Item 44243204

> I am struggling to connect the relevance of this

> focusing on a single specific capability and

> I am not really invested in this niche topic

Right: I definitely ceded a "but it doesn't matter to me!" argument in my comment.

I sense a little "doth protest too much", in the multiple paragraphs devoted to taking that and extending it to the underpinning of automation is "irrelevant" "single" "specific", "niche".

This would also be news to DeepSeek, who put a lot of work to launch it in the r1 update a couple weeks back.

Separately, I assure you, it would be news to anyone on the Gemini team that they don't care because they want to own everything. I passed this along via DM and got "I wish :)" in return - there's been a fire drill trying to improve it via AIDER in the short term, is my understanding.

If we ignore that, and posit there is an upper management conspiracy to suppress performance, its just getting public cover by a lower upper management rush to improve scores...I guess that's possible.
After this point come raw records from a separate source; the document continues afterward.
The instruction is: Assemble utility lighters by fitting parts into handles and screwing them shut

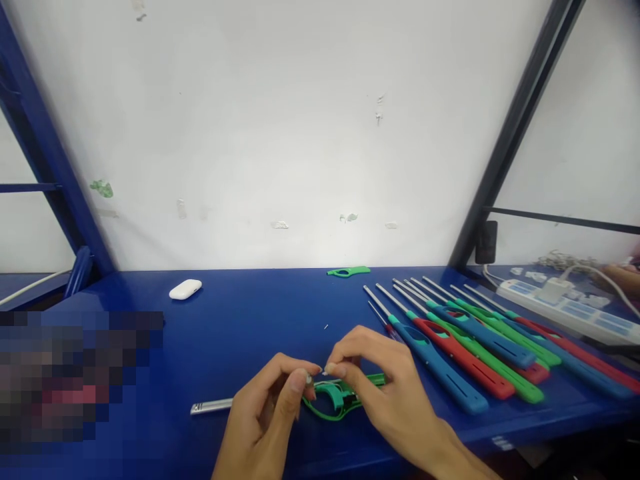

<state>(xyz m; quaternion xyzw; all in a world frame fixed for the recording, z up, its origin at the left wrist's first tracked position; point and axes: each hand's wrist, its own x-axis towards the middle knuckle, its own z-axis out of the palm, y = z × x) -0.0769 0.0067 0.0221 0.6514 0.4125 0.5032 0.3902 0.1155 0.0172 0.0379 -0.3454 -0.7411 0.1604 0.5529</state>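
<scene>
Just over the desk, my left hand (273,403) is closed, with thumb and index finger near a small pale piece too small to name. Opposite it, my right hand (377,373) pinches a tiny whitish bit between thumb and fingertip; the fingertips of both hands almost meet. Beneath them lies a green long-nosed gas lighter (334,417) with its inside showing and a teal trigger in the loop. Its silver barrel (213,407) sticks out to the left, partly covered by my left hand. A tiny metal pin (326,327) lies on the desk beyond my fingers.
Several blue, red and green long lighters (440,367) lie in a row on the right. A green handle shell (349,271) rests by the wall. White earbud case (185,289) sits at left, power strip (575,313) at far right. Another person's hand (623,277) shows beyond it.
</scene>
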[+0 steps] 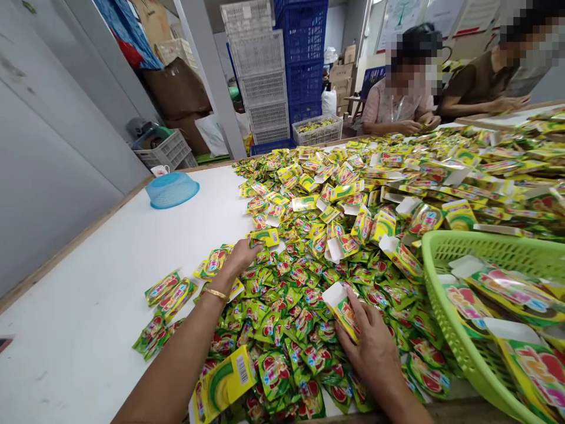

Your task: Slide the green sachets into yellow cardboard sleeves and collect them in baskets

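Small green candy packets (273,374) with red fruit prints lie in a broad heap, mixed with yellow-green cartons (225,386). My left hand (243,257), with a gold bangle on the wrist, reaches to the heap's left side and grips a yellow carton (267,237) by its near end. My right hand (368,335) is closed round another carton (342,309), whose white flap stands open toward the upper left. Beside that hand, at the right, a light green basket (445,306) holds several cartons with open white flaps.
A blue mesh basket (173,189) rests on the white table (88,282) at the left. Stacked white crates (265,76) and blue crates (305,59) stand behind. Two people (399,100) sit at the far right side, their hands over the heap.
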Available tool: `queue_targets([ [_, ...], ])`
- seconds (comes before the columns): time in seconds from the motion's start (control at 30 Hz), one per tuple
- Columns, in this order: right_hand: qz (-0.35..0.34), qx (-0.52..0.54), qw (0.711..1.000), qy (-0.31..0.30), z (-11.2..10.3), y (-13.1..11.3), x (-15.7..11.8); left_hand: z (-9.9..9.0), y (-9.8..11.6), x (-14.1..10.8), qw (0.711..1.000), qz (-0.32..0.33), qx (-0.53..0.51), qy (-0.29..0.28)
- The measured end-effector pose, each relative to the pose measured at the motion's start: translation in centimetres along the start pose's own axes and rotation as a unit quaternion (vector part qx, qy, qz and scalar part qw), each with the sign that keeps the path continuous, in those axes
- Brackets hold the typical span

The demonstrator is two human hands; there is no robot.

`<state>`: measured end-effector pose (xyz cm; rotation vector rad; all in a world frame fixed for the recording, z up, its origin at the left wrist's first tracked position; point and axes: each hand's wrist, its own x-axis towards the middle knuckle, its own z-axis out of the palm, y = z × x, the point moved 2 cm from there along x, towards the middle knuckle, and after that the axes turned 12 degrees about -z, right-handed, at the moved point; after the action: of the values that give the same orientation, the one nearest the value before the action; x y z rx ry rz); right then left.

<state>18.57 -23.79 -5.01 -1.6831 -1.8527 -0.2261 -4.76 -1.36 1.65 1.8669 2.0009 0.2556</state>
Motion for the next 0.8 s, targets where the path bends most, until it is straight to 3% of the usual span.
queue_targets([
  [0.13, 0.001, 0.004, 1.0, -0.014, 0.0, 0.1, -0.1, 1.1, 3.2, 0.6, 1.0, 0.028, -0.01, 0.01],
  [0.27, 0.009, 0.007, 1.0, -0.024, 0.1, 0.1, -0.1, 2.9, 7.2, 2.1, 0.995, 0.083, 0.029, 0.05],
  [0.37, 0.016, 0.017, 0.999, -0.021, 0.2, 0.2, -0.1, 4.2, 9.1, 3.0, 0.989, 0.121, 0.07, 0.05],
  [0.8, 0.038, 0.035, 0.998, -0.029, 0.4, 0.3, -0.1, 6.3, 10.4, 3.3, 0.971, 0.173, 0.163, 0.038],
])
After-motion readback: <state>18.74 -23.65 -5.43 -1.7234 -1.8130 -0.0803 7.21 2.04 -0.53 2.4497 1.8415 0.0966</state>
Finally, one of my favorite quotes is "when faced with a contradiction, first check your premises" - to your Q about why no one can compete with DeepSeek R1 25-01, I'd humbly suggest you may be undergeneralizing, given even tool calls are "irrelevant" and "niche" to you.

Vetch • 1 day ago

I think the point remains that few have been able to catch up to OpenAI. For a while it was just Anthropic. Then Google after failing a bunch of times. So, if we relax this to LLMs not by OpenAI, Anthropic or Google, then Deepseek is really the only one that's managed to reach their quality tier (even though many others have thrown their hat into the ring). We can also get approximate glimpses into which models people use by looking at OpenRouter, sorted by Top Weekly.

In the top 10, are models by OpenAI (gpt4omini), Google (gemini flashes and pros), Anthropic (Sonnets) and Deepseeks'. Even though the company list grows shorter if we instead look at top model usage grouped by order of magnitude, it retains the same companies.

Personally, the models meeting my quality bar are: gpt 4.1, o4-mini, o3, gpt2.5pro, gemini2.5flash (not 2.0), claude sonnet, deepseek and deepseek r1 (both versions). Claude Sonnet 3.5 was the first time I found LLMs to be useful for programming work. This is not to say there are no good models by others (such as Alibaba, Meta, Mistral, Cohere, THUDM, LG, perhaps Microsoft), particularly in compute constrained scenarios, just that only Deepseek reaches the Quality tier of the big 3.

natrys • 1 day ago

Interesting presumption about R1 25-01 being what's talked about, you knowledge cut-off does appear to know R1 update two weeks back was a thing, and that it even improved on function calling.

Of course you have to pretend I meant the former, otherwise "they all have" doesn't entirely make sense. Not that it made total sense before either, but if I say your definition of "they" is laughably narrow, I suspect you will go back to your google contact and confirm that nothing else really exists outside it.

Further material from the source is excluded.